◆ Task item:
With the records as your source, report how many lines contain "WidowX". Add no other words.
● ● ● ● ● ● ●
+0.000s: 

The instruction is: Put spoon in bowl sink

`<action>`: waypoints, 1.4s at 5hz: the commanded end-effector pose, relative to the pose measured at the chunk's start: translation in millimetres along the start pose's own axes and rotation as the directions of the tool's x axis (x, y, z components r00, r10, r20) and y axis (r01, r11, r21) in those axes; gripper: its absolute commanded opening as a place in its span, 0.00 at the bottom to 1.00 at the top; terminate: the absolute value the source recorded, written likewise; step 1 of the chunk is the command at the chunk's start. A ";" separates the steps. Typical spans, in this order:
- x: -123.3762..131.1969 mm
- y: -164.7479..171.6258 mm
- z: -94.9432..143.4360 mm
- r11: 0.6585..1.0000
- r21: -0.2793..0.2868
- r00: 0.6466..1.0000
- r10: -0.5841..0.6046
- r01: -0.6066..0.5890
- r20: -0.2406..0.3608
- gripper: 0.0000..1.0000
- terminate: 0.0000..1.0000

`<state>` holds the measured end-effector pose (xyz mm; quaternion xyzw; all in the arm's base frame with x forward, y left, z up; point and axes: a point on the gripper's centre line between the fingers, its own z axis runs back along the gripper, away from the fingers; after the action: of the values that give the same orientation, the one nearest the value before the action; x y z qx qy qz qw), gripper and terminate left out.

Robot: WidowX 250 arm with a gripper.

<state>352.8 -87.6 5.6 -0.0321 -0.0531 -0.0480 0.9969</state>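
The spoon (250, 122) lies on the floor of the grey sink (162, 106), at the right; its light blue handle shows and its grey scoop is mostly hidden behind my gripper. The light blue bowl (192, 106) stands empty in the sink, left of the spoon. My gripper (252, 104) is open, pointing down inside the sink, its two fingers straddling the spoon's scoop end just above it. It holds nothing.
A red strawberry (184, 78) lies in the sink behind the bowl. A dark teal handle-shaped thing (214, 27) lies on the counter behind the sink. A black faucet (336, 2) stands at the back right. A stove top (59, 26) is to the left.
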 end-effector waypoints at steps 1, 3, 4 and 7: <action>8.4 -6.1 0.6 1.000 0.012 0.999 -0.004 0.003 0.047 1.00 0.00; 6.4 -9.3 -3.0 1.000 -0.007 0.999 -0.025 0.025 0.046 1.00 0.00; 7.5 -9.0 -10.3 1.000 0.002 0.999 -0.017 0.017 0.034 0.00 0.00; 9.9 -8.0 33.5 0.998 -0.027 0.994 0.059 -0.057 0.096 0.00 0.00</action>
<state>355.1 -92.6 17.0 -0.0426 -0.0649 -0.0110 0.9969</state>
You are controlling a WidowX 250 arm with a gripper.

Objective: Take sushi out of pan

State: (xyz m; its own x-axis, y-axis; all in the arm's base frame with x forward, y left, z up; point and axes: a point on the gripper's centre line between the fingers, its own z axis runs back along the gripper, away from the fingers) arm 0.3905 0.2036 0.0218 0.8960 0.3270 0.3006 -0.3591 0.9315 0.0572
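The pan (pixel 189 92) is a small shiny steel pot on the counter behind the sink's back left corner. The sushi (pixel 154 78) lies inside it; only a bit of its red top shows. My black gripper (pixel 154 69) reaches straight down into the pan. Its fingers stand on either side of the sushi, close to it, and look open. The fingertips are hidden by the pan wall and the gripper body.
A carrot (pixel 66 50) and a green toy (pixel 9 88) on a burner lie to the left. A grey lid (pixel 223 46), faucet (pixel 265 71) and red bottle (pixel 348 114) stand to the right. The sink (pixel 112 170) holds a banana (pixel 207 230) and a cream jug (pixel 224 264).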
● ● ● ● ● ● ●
◆ Solved problem:
2